The Knick’s two characters whose Irish accents haven’t faded, Sister Harriet and Cleary, have an almost romantic comedy vibe. She’s a nun who runs the orphanage connected to the titular hospital; he’s an ambulance driver. Other than their accents, they have in common frequent smoke breaks and a vocal hatred for one another. He reads her as judgmental because she doesn’t like him; he’s constantly sexually harassing her, and there seems to be no depth to the unseemliness he’ll get involved in. He’s also the only person at the hospital who knows that she performs abortions, in violation of federal law as of 1900, when the series takes place.
At the top of the series’ fourth episode, “Where’s the Dignity?,” Cleary leaves a bar with a sack of live rats for another man to fight in an underground rat-baiting ring. When he next runs into Sister Harriet, she asks why he’s been so hostile to her lately – more so than usual. He reveals that he knows that she’s performing abortions: “You are what you are. You defy God, and you kill his creations.” He’s disgusted that a woman of faith would perform abortions, but not so disgusted that he’s above blackmailing her: from now on, he’ll bring women to her for 60% of what she makes. Then the show does something I’ve almost never seen on TV: It makes a moral argument for the necessity of safe abortions.
The A-story of The Knick, if it can be said to have one, revolves around the medical advances being made by the doctors, primarily Thackery and Edwards – Thackery’s been struggling to successfully perform a C-section. In the pilot, he fails, and mother and baby both die within minutes. At the time, maternal mortality rates from pregnancy and delivery-related maladies were almost 1%.

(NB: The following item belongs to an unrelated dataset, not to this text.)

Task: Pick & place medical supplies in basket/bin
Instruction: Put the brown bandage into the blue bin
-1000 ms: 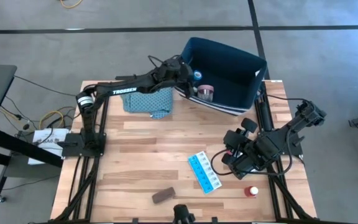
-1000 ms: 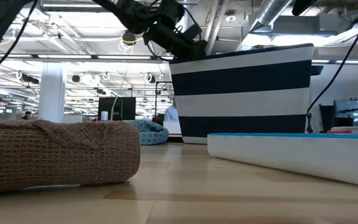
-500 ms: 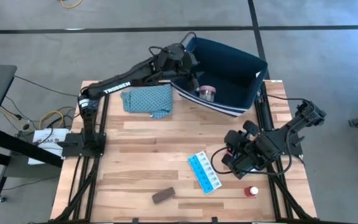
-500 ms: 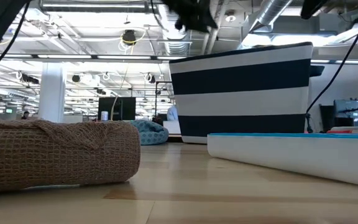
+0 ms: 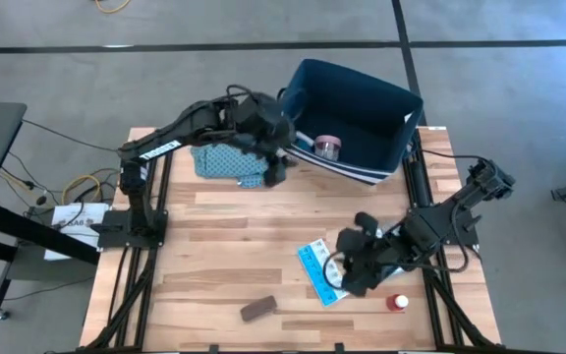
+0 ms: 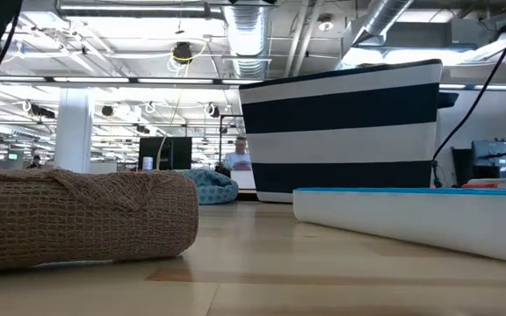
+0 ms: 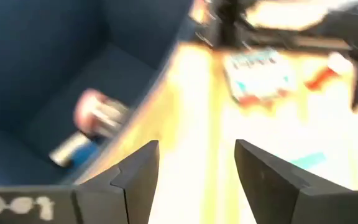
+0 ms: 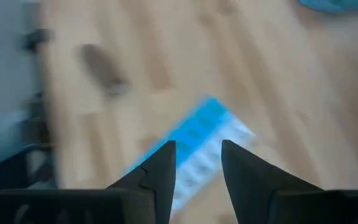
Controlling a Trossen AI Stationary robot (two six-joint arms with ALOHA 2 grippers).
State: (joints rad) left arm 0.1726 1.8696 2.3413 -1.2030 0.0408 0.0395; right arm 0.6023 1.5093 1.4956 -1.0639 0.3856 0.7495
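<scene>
The light-blue pill organiser (image 5: 320, 273) lies flat on the wooden table (image 5: 214, 246) toward its near edge, a long strip of small lidded compartments set at a slant, with its right end under the right gripper (image 5: 345, 277). In the right wrist view the organiser (image 8: 194, 149) shows bright blue just past the two dark fingers (image 8: 157, 171), which stand a narrow gap apart with nothing between them. The red-white bottle (image 5: 397, 303) lies near the table's right near corner, just beside the right arm, and the brown block (image 5: 258, 310) lies close to the near edge, well apart from the organiser on its left. Between these things and the far side, the middle of the table is open wood. The navy-blue bin (image 5: 354, 118) sits at the far edge, tipped toward the table, with its striped wall showing in the low view (image 6: 341, 132); inside it lie the pink roll (image 5: 326, 147) and a small blue piece that is too small to make out. The left gripper (image 5: 275, 169) hangs just outside the bin's left rim, over the edge of the teal patterned cloth (image 5: 229, 162), and its fingers (image 7: 135, 177) are spread wide and hold nothing.
</scene>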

Later in “Where’s the Dignity?”, Cleary brings a woman to The Knick who’s bleeding profusely. In the operating theater, Sister Harriet immediately identifies where the puncture was likely made, based on her experience of women performing their own abortions. Cleary watches as Dr. Thackery tries and fails to save her life, and immediately begins using the corpse to perform medical experiments. “We’ll find a use for her,” he assures another (male) doctor, and Sister Harriet and the nurse exchange a Look. In the morgue, the hospital manager, Barrow, eyes her body, hoping to sell it and pay down some of his debt, until he’s interrupted by Cleary, who’s ready to bury her, and is bigger. “Do you have any idea what the going price is for a fresh body these days?” Barrow begs. Cleary just stares him down, then steals the woman’s necklace.
Outside, Sister Harriet is having a well-deserved cigarette. Cleary interrupts her and tells her he’d like to show her something: the makeshift graveyard where they bury the bodies of patients without families. That was Cleary’s first job in America, he explains, and he’s seen more than his share of women dead from botched abortions:
“The look in that girl’s eyes, the terror. That was too much, even for me.”
“Now you know why I do what I do for these girls!” she insists.
“Don’t go justifying your baby-murdering. I still don’t like it. But I won’t see another girl bleeding to death and winding up here.”
They agree, now, to the partnership (still a 60/40 split, because, he explains, she’s got a better shot in the next life and he needs the help in this one), and say a prayer over the body of the woman who could have used Sister Harriet’s services.
I’ve watched a few shows with portrayals of abortions – I’ve seen shows where characters get abortions, and ones where characters have miscarriages instead. Some of them deal with the moral question an individual faces. What I’ve rarely seen on television is a morality play about why we need abortions to be safe and accessible – always have, always will.
I’ve heard from doctors who provides late-term abortions that a challenge of the job is that, for some of them, the procedure can be emotionally difficult. They’re secure and confident in the work they do, but they don’t have an outlet to express things that bother them without feeling like they’re fueling anti-choice rhetoric. Here on The Knick we see the conversion of a character who doesn’t like abortion, realizing how important it is to provide. And a nun is the one who convinces him of its ultimately moral necessity. As she explains in the first season’s finale to a woman to whom she’s giving an abortion, “Don’t you worry, it’s safe.”